TASK DETAILS >>
Would you give the listing again exactly as written, minus its pictures?
------------------------------------------------
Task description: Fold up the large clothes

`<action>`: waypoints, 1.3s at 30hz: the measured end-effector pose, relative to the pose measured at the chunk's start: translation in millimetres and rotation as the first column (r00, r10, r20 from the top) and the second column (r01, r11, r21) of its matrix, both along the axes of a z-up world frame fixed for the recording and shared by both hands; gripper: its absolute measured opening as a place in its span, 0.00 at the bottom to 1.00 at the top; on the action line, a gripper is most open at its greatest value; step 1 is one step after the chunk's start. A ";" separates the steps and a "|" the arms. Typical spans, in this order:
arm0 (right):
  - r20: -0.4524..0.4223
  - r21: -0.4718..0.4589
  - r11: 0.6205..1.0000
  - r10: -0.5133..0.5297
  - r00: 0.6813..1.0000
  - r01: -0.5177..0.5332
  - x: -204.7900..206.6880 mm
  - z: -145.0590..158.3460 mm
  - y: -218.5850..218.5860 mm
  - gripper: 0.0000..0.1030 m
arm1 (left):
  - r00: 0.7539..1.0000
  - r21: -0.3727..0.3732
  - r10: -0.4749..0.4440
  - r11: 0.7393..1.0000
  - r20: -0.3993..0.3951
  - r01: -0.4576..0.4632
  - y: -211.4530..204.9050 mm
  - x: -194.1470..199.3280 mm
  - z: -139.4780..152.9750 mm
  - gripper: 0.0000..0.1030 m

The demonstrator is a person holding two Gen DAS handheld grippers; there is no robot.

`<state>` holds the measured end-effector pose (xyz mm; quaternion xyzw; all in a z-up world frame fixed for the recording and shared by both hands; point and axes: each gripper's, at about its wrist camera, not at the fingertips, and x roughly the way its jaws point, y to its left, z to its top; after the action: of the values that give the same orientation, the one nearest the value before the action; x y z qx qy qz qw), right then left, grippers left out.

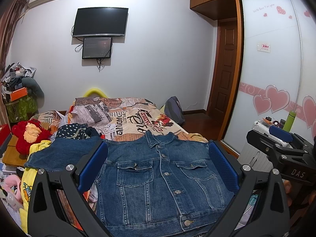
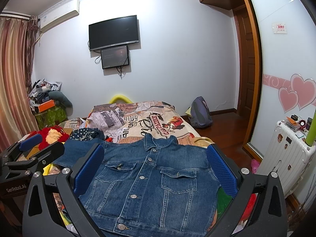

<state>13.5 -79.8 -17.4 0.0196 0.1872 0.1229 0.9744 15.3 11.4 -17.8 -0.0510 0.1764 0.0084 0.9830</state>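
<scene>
At the lower centre of both views, the buttoned blue denim jacket (image 1: 158,179) lies flat; left gripper (image 1: 158,169) and right gripper (image 2: 156,169) fingers are spread, empty. Pinch the outstretched sleeve (image 1: 59,154) first, folding inward evenly.

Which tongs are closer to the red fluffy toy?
The left tongs. The red fluffy toy lies at the bed's left side, just beyond them; the right tongs hover farther right, above the denim jacket.
</scene>
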 end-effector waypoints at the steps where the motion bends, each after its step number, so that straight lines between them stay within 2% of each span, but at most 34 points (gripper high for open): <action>1: 0.000 -0.001 1.000 0.000 1.000 0.000 -0.1 -0.9 0.2 1.00 | 1.000 -0.001 0.000 1.000 -0.001 0.000 0.4 -0.1 -0.5 1.00; 16: -0.015 -0.009 1.000 0.015 1.000 -0.015 8.5 -3.4 7.1 1.00 | 1.000 0.007 0.019 1.000 -0.016 -0.019 4.1 9.7 -2.7 1.00; 24: -0.055 -0.034 0.999 0.029 0.998 -0.031 30.1 -7.8 18.5 1.00 | 0.997 -0.028 0.058 0.998 -0.048 -0.059 30.0 29.3 -11.3 1.00; 30: -0.098 -0.051 0.998 0.037 0.994 -0.043 55.1 -15.8 27.0 1.00 | 0.990 -0.039 0.120 0.992 -0.077 -0.123 63.8 52.4 -24.1 1.00; 35: -0.123 -0.055 0.997 0.040 0.992 -0.047 83.0 -25.0 36.3 1.00 | 0.970 -0.012 0.215 0.976 -0.111 -0.218 103.4 77.0 -38.7 1.00; 39: -0.125 -0.089 0.996 0.020 0.992 -0.031 102.4 -31.9 43.3 1.00 | 0.938 0.013 0.317 0.948 -0.138 -0.318 148.6 87.2 -53.2 1.00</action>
<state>115.9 -36.4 -49.3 -0.0195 0.2528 0.1254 0.9591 102.4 159.9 -71.0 -0.0827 0.2336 0.1694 0.9539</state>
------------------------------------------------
SOLUTION FOR THIS EXERCISE >>
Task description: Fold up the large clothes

`<action>`: waypoints, 1.3s at 30hz: the measured end-effector pose, relative to the pose measured at the chunk's start: translation in millimetres and rotation as the first column (r00, r10, r20 from the top) and the second column (r01, r11, r21) of its matrix, both along the axes of a z-up world frame fixed for the recording and shared by both hands; gripper: its absolute measured opening as a place in its span, 0.00 at the bottom to 1.00 at the top; on the action line, a gripper is most open at its greatest value; step 1 is one step after the chunk's start. A ";" separates the steps and a "|" the arms. Typical spans, in this order:
arm0 (right):
  - r20: -0.4524..0.4223
  - r21: -0.4718..0.4589
  - r11: 0.6205..1.0000
  - r10: -0.5133..0.5297
  - r00: 0.6813..1.0000
  - r01: -0.5177..0.5332
  - x: -204.7900..206.6880 mm
  - z: -145.0590..158.3460 mm
  - y: -218.5850..218.5860 mm
  - gripper: 0.0000..0.1030 m
arm1 (left):
  - r00: 0.7539..1.0000
  - r21: -0.3727..0.3732
  - r10: -0.4749..0.4440
  - r11: 0.7393..1.0000
  - r20: -0.3993..0.3951
  - r01: -0.4576..0.4632
  - y: -211.4530..204.9050 mm
  - x: -194.1470..199.3280 mm
  - z: -139.4780..152.9750 mm
  - gripper: 0.0000..0.1030 m

The demonstrator is a person holding two Gen DAS handheld grippers; there is no robot.

`<state>` holds the measured end-effector pose (xyz mm; quaternion xyzw; all in a z-up world frame fixed for the recording and shared by both hands; point and axes: each gripper's, at about its wrist camera, not at the fingertips, and x roughly the way its jaws point, y to its left, z to its top; after the action: of the values that give the same orientation, the one nearest the value before the action; x y z qx qy qz qw), right then left, grippers left out.


<state>13.5 -79.8 -17.4 0.0196 0.1872 0.1229 0.9744 15.3 11.4 -17.8 -0.0510 0.1764 0.0084 0.9830</state>
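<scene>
At the lower centre of both views, the buttoned blue denim jacket (image 1: 158,179) lies flat; left gripper (image 1: 158,169) and right gripper (image 2: 156,169) fingers are spread, empty. Pinch the outstretched sleeve (image 1: 59,154) first, folding inward evenly.

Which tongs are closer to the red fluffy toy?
The left tongs. The red fluffy toy lies at the bed's left side, just beyond them; the right tongs hover farther right, above the denim jacket.
</scene>
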 end-effector waypoints at the steps where the motion bends, each after its step number, so that straight lines between them stay within 2% of each span, but at most 34 points (gripper high for open): <action>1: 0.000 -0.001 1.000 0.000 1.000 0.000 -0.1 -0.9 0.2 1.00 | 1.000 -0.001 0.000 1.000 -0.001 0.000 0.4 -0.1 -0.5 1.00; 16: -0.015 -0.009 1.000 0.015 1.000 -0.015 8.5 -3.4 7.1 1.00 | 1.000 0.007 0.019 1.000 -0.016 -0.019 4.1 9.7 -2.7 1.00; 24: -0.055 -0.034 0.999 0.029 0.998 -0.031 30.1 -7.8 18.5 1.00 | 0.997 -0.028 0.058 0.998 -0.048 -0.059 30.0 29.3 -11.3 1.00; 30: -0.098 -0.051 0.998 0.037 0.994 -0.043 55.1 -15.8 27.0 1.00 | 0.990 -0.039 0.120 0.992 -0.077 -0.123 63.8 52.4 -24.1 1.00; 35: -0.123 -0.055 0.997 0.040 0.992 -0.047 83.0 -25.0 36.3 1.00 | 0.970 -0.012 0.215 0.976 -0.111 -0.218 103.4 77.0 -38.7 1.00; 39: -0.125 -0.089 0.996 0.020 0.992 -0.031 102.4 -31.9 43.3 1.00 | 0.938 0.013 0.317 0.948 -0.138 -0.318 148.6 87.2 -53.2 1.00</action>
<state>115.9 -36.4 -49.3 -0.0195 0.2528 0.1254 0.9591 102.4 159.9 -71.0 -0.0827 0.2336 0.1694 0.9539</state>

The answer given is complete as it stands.